Excluding every picture, print exactly the lines from the one containing "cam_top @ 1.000" through the end of the material below, both ends included.

******************************

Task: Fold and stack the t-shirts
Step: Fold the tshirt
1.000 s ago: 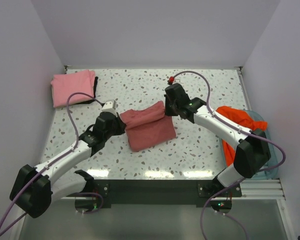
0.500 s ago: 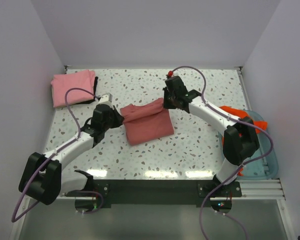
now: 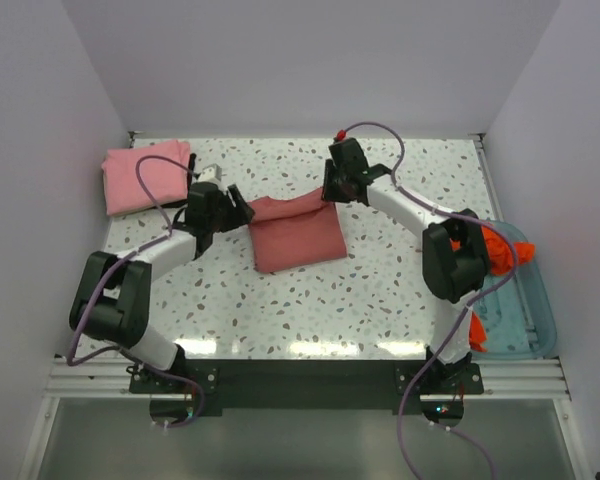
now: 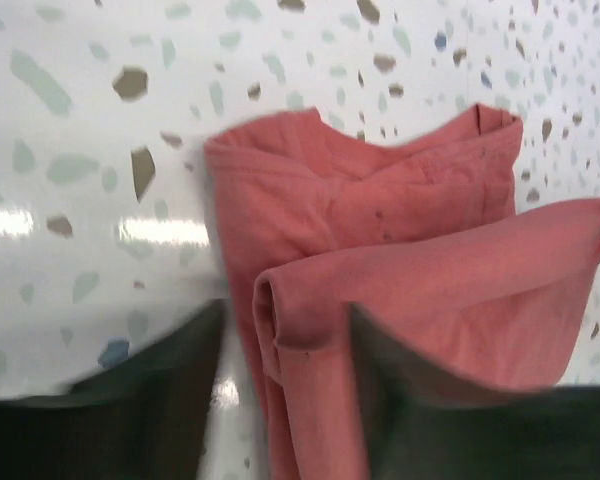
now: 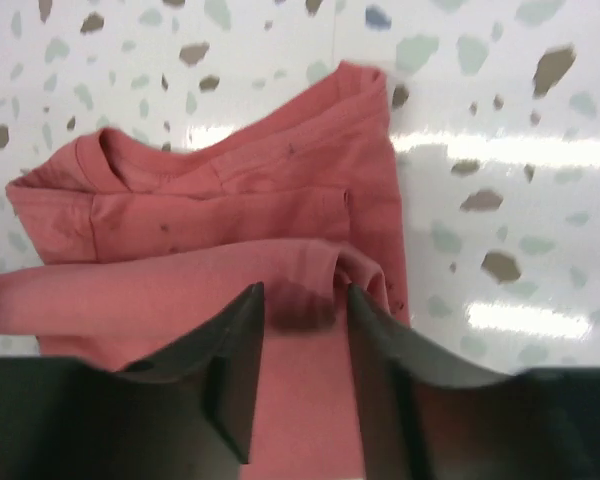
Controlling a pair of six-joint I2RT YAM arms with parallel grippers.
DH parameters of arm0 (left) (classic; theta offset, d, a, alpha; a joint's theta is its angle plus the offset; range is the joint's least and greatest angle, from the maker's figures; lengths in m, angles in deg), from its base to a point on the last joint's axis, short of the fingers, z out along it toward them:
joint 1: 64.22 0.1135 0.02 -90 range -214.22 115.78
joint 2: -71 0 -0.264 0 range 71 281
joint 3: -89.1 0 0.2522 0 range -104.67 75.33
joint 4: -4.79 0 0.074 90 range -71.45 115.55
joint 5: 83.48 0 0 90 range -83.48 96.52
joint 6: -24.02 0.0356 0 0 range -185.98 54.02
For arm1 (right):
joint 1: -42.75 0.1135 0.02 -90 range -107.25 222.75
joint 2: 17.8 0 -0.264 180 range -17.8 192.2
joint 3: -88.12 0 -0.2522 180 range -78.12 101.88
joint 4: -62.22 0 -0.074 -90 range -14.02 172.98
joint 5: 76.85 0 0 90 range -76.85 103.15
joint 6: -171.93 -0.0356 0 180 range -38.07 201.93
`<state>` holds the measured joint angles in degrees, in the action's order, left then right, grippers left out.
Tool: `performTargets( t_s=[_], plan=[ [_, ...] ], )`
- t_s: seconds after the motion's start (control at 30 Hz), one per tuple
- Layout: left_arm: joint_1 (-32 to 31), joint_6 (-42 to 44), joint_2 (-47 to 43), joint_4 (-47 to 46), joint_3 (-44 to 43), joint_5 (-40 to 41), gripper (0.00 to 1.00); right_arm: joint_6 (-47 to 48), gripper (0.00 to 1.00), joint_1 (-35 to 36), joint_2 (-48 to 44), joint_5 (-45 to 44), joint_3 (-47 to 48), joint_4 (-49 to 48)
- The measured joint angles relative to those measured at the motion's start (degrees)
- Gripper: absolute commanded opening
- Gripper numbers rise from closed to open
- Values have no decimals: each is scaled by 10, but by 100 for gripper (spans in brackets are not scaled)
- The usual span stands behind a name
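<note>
One shirt folded, one mid-fold, one not yet begun.
Pink shirt (image 3: 145, 178) lies folded at the far-left corner; left gripper (image 3: 242, 212) pinches the left end of a raised fold of the red shirt (image 3: 298, 245), mid-tabletop, nearer the far edge; right gripper (image 3: 327, 196) pinches the right end; orange shirt (image 3: 488, 248) sits crumpled in the tray (image 3: 530, 328) at the right edge; judging by this, finishing the red, folding the orange and stacking remain.
</note>
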<state>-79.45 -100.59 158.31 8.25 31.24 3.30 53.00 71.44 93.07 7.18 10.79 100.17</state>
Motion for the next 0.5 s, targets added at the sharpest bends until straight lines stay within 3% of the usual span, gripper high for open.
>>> performTargets(
  t_s=[0.03, 0.07, 0.1, 0.3, 0.5],
  plan=[
    [10, -2, 17, -2, -22, 0, 96, -6, 62, -7, 14, 1, 17, -3],
    [18, -1, 32, -2, -44, 0, 100, -8, 80, -14, 25, 0, 31, -8],
    [25, 0, 42, -1, -67, 3, 100, -10, 85, -22, 32, -1, 42, -14],
    [35, 11, 28, -14, -126, 2, 100, 1, 87, -44, 10, -5, 61, -45],
    [35, 19, -36, -44, -13, -22, 100, 10, 83, -38, -73, 37, -30, -92]
  ],
)
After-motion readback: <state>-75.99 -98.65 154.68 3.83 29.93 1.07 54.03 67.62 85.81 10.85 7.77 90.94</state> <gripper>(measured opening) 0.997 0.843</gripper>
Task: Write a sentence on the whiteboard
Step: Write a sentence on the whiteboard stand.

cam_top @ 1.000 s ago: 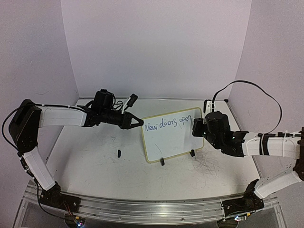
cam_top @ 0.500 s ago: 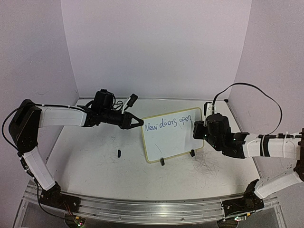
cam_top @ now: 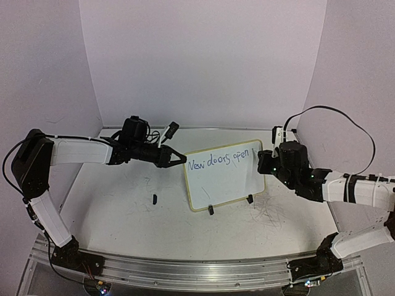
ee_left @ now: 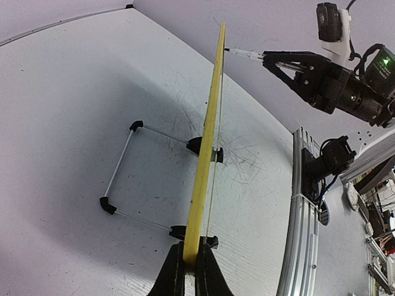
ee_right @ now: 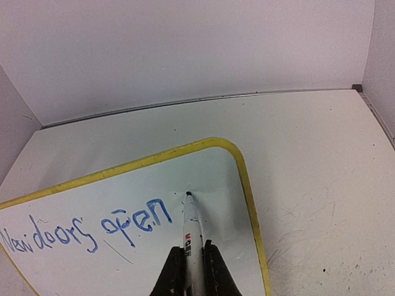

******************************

Response>
cam_top @ 1.000 s ago: 
cam_top @ 0.500 s ago: 
cam_top @ now: 
ee_left @ now: 
ee_right @ now: 

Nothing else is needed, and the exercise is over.